**DIRECTIONS**
Line by line, reproduce exactly the beginning of the listing below, ending with the line that contains "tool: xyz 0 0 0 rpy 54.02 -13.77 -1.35" and adding nothing.

**MATERIAL PROVIDED**

Start of Block

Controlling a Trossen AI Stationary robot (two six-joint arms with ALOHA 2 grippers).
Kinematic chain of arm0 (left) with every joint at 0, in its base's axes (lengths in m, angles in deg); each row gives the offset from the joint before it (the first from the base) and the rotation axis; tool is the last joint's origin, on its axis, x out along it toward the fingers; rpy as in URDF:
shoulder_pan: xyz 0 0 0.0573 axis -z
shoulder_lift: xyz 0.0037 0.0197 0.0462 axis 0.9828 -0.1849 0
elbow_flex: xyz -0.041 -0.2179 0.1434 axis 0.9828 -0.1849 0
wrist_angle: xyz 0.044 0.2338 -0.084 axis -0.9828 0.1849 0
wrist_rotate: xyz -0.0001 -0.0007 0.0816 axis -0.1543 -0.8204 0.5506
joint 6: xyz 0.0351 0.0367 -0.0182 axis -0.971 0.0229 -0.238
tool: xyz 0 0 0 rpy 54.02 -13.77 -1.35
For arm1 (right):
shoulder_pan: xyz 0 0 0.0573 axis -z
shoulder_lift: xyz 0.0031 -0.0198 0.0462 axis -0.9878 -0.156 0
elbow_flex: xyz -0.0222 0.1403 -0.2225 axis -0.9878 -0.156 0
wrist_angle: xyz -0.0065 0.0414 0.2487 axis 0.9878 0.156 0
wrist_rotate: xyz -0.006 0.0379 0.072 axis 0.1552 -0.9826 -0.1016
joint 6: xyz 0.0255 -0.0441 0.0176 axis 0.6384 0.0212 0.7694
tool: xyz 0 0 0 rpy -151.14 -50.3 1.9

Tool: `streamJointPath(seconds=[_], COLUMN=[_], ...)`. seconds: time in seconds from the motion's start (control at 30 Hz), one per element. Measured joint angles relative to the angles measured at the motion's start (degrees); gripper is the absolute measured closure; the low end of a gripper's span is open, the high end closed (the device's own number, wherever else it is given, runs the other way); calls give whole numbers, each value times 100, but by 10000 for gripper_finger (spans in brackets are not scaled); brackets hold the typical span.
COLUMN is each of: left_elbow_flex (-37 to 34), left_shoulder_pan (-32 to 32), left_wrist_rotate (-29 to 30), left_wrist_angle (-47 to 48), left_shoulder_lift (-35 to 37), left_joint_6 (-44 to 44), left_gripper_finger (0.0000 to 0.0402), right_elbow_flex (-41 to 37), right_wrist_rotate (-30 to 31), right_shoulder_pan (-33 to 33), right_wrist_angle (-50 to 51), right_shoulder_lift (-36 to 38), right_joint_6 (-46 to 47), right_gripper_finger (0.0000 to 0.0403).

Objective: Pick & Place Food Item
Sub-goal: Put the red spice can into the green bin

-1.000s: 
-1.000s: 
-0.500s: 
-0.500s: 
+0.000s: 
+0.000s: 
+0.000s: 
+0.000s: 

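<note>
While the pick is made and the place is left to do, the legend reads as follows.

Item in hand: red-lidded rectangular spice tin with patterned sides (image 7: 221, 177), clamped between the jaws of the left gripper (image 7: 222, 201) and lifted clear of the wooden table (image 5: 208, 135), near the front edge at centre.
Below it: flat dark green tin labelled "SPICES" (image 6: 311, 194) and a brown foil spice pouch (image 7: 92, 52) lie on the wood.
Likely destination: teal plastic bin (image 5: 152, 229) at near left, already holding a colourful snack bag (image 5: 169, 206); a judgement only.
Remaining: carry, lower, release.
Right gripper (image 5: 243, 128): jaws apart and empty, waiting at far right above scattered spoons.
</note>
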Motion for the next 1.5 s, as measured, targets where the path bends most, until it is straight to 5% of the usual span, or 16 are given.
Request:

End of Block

**RESPONSE AREA**
Controlling a Trossen AI Stationary robot (two six-joint arms with ALOHA 2 grippers).
Kinematic chain of arm0 (left) with every joint at 0, in its base's axes (lengths in m, angles in deg); each row gives the offset from the joint before it (the first from the base) and the rotation axis; tool is the last joint's origin, on its axis, x out along it toward the fingers; rpy as in URDF:
shoulder_pan: xyz 0 0 0.0573 axis -z
shoulder_lift: xyz 0.0037 0.0197 0.0462 axis 0.9828 -0.1849 0
elbow_flex: xyz -0.041 -0.2179 0.1434 axis 0.9828 -0.1849 0
wrist_angle: xyz 0.044 0.2338 -0.084 axis -0.9828 0.1849 0
wrist_rotate: xyz -0.0001 -0.0007 0.0816 axis -0.1543 -0.8204 0.5506
joint 6: xyz 0.0351 0.0367 -0.0182 axis -0.971 0.0229 -0.238
tool: xyz 0 0 0 rpy 54.02 -13.77 -1.35

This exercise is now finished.